Santaella também fez uma análise
das subáreas apoiadas pela FAPESP no campo da comunicação desde 2002, elencando
pesquisas em temas como visualidade na realidade urbana; o universo da imagem
(das imagens mentais às fotos e imagens digitais); imagem e arte; relações
entre design e arte; publicidade e consumo; cinema e audiovisual; mídia e
comunicação; multimídia e hipermídia; cibercultura; redes digitais; ativismo
nas redes e inclusão digital; ambientes e plataformas digitais e games.
Um aspecto importante observado
por Santaella é que as pesquisas em comunicação, antes restritas a instituições
mais tradicionais, foram se espraiando ao longo da última década e, atualmente,
estudos são conduzidos nas mais diferentes universidades e instituições de
pesquisa, com apoio de agências de fomento, como a FAPESP. O mesmo ocorreu com
subáreas antes tidas como irrelevantes, como os games, que hoje são encaradas
como um novo aspecto a ser explorado também pelos pesquisadores.

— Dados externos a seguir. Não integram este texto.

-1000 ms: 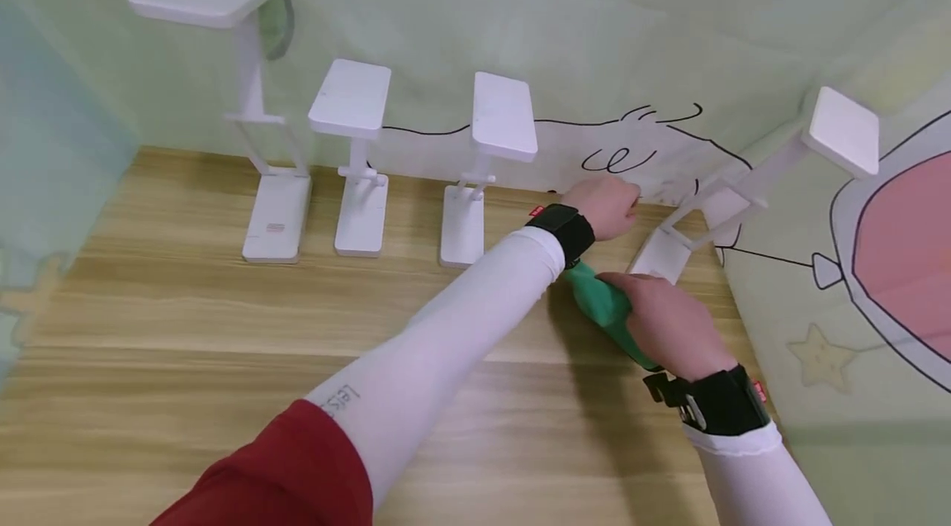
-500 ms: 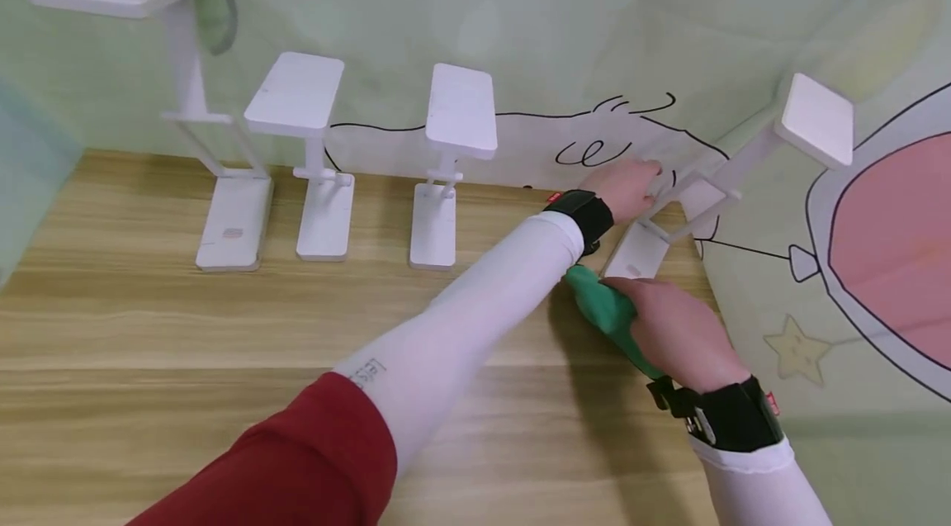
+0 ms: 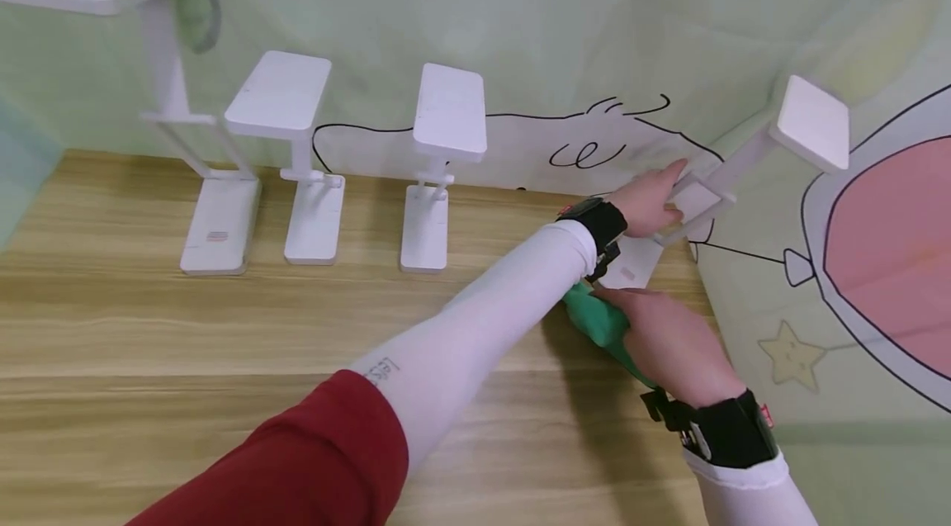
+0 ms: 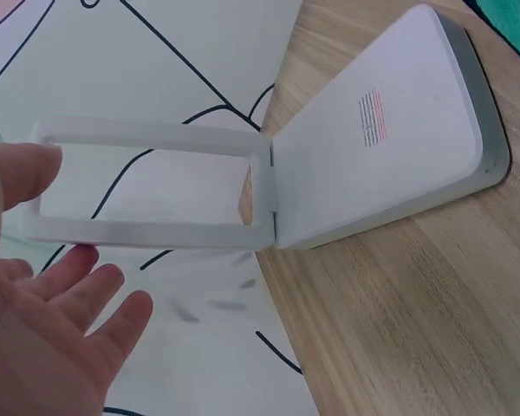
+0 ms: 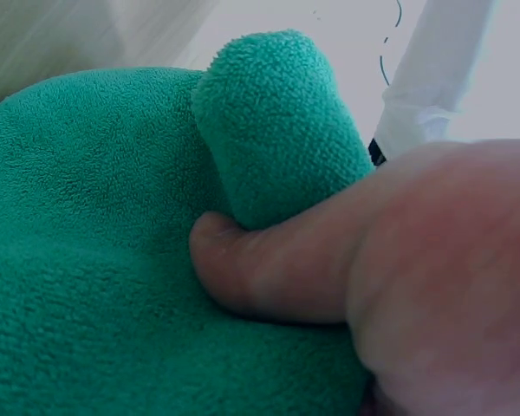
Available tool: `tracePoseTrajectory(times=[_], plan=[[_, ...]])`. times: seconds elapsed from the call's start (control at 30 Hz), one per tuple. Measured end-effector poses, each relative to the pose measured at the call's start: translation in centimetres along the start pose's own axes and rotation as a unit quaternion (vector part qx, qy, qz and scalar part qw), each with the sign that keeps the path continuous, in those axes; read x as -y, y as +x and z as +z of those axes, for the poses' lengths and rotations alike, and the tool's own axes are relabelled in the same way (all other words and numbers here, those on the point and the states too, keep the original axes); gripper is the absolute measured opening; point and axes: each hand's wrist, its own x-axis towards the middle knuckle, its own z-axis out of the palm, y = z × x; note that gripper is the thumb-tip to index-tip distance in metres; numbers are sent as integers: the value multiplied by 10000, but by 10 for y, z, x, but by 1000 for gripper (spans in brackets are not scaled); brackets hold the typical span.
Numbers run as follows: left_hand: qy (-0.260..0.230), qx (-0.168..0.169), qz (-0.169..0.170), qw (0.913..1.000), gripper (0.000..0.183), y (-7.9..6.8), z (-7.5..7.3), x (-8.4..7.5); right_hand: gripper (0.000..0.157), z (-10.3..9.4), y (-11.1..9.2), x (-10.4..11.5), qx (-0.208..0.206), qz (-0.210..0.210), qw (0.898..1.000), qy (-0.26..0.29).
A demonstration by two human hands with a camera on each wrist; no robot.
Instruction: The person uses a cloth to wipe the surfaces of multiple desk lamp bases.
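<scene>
My left hand [image 3: 649, 200] reaches to the folding arm of a white desk lamp [image 3: 743, 154] at the right. In the left wrist view the thumb overlaps the outer end of the lamp's rectangular frame [image 4: 147, 234], and spread fingertips [image 4: 121, 316] lie at its lower bar; whether they touch is unclear. The lamp's base [image 4: 381, 130] lies flat on the table. My right hand [image 3: 672, 344] grips a folded green terry cloth [image 3: 598, 319], thumb pressed into it in the right wrist view [image 5: 104, 173]. Its other fingers are hidden.
Three more white desk lamps stand in a row along the back: a tall one [image 3: 219, 229], a middle one [image 3: 315, 220] and another [image 3: 426, 229]. A printed cloth backdrop [image 3: 520, 14] rises behind and at the right of the wooden table [image 3: 223, 394].
My left hand has moved right to the rightmost lamp's frame, and its fingers have spread. The right hand keeps its hold on the cloth. The head view has shifted right.
</scene>
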Motion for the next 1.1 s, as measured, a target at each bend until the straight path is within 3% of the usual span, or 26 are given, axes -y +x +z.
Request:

Outra análise, desta vez sobre
estudos em comunicação científica, foi apresentada por Carlos Vogt, coordenador
do Laboratório de Estudos Avançados em Jornalismo (Labjor) da Universidade
Estadual de Campinas (Unicamp) e da Universidade Virtual do Estado de São Paulo
(Univesp).
Além de expor um panorama das
pesquisas realizadas pelo Labjor sobre comunicação científica, envolvendo
percepção pública da ciência e da tecnologia, relações entre técnica e
tecnologia e aspectos da cultura científica, Vogt destacou a questão dos
modelos de percepção e o combate ao conceito de déficit de compreensão – o qual
pressupõe haver certa hierarquia na construção do conhecimento científico e na maneira
como essas informações chegam ao público.

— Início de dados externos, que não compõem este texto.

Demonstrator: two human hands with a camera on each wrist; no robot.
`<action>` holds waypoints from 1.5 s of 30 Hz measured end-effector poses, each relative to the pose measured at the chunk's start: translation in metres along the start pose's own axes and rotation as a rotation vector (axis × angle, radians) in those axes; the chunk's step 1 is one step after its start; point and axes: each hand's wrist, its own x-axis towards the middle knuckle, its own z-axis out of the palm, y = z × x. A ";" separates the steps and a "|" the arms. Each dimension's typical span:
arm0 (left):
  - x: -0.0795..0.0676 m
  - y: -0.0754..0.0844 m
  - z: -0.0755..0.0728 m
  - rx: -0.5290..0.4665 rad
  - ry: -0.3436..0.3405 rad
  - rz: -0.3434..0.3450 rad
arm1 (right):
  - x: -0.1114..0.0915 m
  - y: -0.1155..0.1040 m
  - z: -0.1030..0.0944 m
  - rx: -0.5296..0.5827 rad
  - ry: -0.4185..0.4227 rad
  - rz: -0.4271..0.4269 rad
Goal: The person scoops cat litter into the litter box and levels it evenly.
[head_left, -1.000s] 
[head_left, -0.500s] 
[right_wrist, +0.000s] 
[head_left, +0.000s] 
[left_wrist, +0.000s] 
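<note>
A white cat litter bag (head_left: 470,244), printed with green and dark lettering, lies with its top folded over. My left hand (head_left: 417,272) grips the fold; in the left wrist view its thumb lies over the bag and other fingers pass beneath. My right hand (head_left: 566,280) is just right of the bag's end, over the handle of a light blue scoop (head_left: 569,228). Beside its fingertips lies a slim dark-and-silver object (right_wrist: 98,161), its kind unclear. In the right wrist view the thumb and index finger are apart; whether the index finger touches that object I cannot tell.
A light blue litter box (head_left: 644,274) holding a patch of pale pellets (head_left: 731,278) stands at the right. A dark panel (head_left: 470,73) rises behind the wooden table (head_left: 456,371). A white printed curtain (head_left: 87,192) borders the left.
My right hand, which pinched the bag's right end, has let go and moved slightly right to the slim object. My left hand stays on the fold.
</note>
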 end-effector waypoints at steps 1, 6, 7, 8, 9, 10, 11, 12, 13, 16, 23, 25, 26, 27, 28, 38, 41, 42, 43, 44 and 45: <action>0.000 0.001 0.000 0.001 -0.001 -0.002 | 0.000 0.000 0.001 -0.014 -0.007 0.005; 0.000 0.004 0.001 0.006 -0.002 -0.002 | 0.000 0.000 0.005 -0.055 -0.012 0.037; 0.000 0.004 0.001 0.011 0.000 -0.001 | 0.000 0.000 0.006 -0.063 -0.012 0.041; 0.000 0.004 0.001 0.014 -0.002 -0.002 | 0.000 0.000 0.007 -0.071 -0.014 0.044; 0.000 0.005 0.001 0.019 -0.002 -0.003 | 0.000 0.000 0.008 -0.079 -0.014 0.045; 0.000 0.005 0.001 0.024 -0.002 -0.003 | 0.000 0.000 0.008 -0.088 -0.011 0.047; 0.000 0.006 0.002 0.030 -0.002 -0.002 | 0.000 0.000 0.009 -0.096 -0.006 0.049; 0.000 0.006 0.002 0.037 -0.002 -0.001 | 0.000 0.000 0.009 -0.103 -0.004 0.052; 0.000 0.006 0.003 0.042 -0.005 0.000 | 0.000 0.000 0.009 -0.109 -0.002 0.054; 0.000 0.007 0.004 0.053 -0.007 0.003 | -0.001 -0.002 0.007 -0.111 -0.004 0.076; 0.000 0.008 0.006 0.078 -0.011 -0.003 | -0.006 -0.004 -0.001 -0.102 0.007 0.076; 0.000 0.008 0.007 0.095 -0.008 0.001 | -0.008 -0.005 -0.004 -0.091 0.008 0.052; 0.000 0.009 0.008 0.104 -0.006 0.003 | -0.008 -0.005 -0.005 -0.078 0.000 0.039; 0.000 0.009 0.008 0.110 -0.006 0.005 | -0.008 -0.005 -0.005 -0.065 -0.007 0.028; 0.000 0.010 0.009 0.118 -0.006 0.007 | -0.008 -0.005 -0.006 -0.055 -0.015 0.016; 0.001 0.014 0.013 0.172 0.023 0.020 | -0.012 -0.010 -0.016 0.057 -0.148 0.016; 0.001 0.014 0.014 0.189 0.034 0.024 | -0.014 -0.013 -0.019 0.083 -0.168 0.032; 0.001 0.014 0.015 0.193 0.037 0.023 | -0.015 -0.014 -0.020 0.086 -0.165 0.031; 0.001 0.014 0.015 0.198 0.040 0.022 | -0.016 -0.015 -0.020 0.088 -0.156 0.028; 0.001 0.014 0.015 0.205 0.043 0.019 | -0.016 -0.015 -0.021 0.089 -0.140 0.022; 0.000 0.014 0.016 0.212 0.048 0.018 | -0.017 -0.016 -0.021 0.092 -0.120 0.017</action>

“Ao contrário dessa noção de
déficit de conhecimento, a cultura científica pode ser compreendida na forma de
uma espiral, na qual todos os atores da construção do conhecimento científico
tomam parte, inclusive o público”, disse Vogt.

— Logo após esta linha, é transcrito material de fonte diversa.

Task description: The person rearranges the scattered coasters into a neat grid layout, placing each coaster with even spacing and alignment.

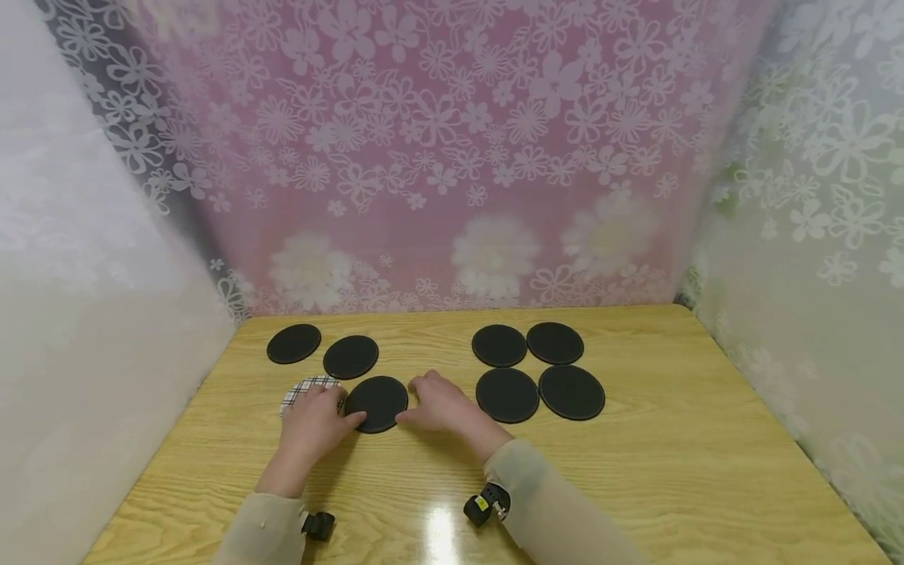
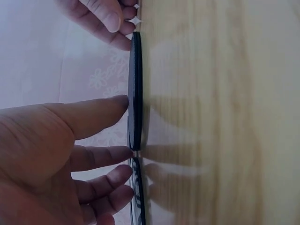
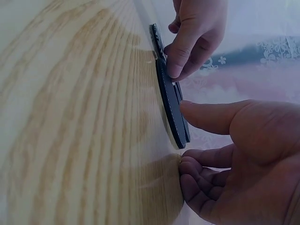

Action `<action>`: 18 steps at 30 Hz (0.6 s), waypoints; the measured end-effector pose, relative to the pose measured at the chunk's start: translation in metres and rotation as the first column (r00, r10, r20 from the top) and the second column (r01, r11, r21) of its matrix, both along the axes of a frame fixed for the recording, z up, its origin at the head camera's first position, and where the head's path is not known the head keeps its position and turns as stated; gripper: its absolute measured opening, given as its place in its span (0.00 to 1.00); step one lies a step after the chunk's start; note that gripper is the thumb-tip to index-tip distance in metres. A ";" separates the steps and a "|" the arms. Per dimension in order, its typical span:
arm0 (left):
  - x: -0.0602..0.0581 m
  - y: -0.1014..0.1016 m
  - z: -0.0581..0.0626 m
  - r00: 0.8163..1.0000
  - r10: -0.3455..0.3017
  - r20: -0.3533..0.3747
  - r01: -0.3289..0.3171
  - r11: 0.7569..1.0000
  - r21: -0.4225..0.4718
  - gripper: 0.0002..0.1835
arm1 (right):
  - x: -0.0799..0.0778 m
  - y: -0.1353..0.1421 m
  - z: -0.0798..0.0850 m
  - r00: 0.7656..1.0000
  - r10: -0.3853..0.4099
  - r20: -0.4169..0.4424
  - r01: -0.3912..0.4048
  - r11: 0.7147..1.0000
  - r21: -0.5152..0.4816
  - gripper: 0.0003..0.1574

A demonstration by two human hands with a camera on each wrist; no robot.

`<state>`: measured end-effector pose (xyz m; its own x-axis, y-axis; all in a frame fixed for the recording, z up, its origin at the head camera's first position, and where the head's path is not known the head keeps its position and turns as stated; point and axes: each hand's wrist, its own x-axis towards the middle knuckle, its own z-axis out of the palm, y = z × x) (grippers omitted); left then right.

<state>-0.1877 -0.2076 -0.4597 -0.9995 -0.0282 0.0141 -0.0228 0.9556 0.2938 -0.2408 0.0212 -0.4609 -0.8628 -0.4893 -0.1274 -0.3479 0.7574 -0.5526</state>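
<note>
A round black coaster (image 1: 381, 402) lies flat on the table between the two hands. My left hand (image 1: 314, 424) has its thumb on the left part of this coaster. Its other fingers reach over a white checkered coaster (image 1: 298, 389) just to the left, partly hidden under them. In the left wrist view, the index fingertip sits where the black coaster (image 2: 135, 89) meets the checkered one (image 2: 138, 187). My right hand (image 1: 446, 406) rests at the black coaster's right side, thumb tip right at its edge (image 3: 171, 108) and the other fingers loosely bent on the wood.
Two more black coasters, one at the far left (image 1: 293, 344) and one beside it (image 1: 351, 357), lie behind the hands. Several others (image 1: 507, 395) form a block right of the right hand. Flowered curtains (image 1: 452, 157) surround the wooden table (image 1: 671, 455).
</note>
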 end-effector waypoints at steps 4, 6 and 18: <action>0.001 0.004 -0.001 1.000 0.004 -0.007 -0.004 1.000 -0.011 0.31 | 0.000 0.001 0.001 1.000 0.005 0.010 -0.005 1.000 -0.005 0.37; 0.002 0.004 -0.001 1.000 0.009 -0.010 -0.009 1.000 -0.010 0.31 | 0.000 0.001 0.002 1.000 0.006 0.018 -0.006 1.000 -0.008 0.37; 0.000 0.001 -0.004 1.000 0.000 -0.016 0.001 1.000 0.017 0.28 | -0.001 -0.003 0.004 0.999 -0.016 0.040 0.016 1.000 -0.005 0.34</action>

O pesquisador, que também é poeta
e linguista, exemplifica a questão por meio de analogia: o fato de uma pessoa
não jogar futebol não a impede de amá-lo, de ser amador de sua prática, e de
praticá-lo sempre, mesmo que, na maioria das vezes apenas pela admiração
aficionada de torcedor. O mesmo ocorreria com o conhecimento e a cultura
científica.
Nesse sentido, o conceito de bem
estar cultural, resultante das relações da sociedade com as inovações
tecnológicas e que envolve valores e atitudes, hábitos e informações, se
caracterizaria, segundo Vogt, pelo conforto crítico da inquietude gerada pela
provocação sistemática do conhecimento – fator preponderante também para as
pesquisas na área da comunicação.
Comunicação básica
Embora complexo, o problema da
pesquisa em comunicação, para o professor José Marques de Melo, presidente
honorário e um dos fundadores da Intercom, pode ser mais facilmente localizado,
hoje, na desigualdade que verifica nas próprias pesquisas desse campo.
Segundo Melo, enquanto as
investigações avançam em termos de novas mídias, o conhecimento acerca das
questões fundamentais da comunicação tem sido deixado de lado pelos jovens
pesquisadores da área.
“As novas tecnologias não alteram
significativamente a área da comunicação. Elas são absorvidas pelas sociedades,
mas têm capacidade limitada para modificações conceituais. No Brasil, as
pesquisas envolvendo novas mídias têm se desenvolvido, mas faltam estudos
atuais sobre comunicação básica. Por isso, é preciso equilibrar pesquisas sobre
o novo e sobre o convencional”, disse.
Para Marques de Melo, se por um
lado houve aumento na quantidade de pesquisas em comunicação na última década,
com apoio crescente das agências de fomento, por outro, ainda falta, por parte das
instituições, priorizar os estudos comunicacionais, pois o mapa de como a
comunicação se insere na sociedade ainda está por ser completado.
Marques de Melo receberá no dia
24 de novembro, em Alagoas, a Medalha Denis Agra, durante a cerimônia de
entrega do Prêmio Braskem de Jornalismo.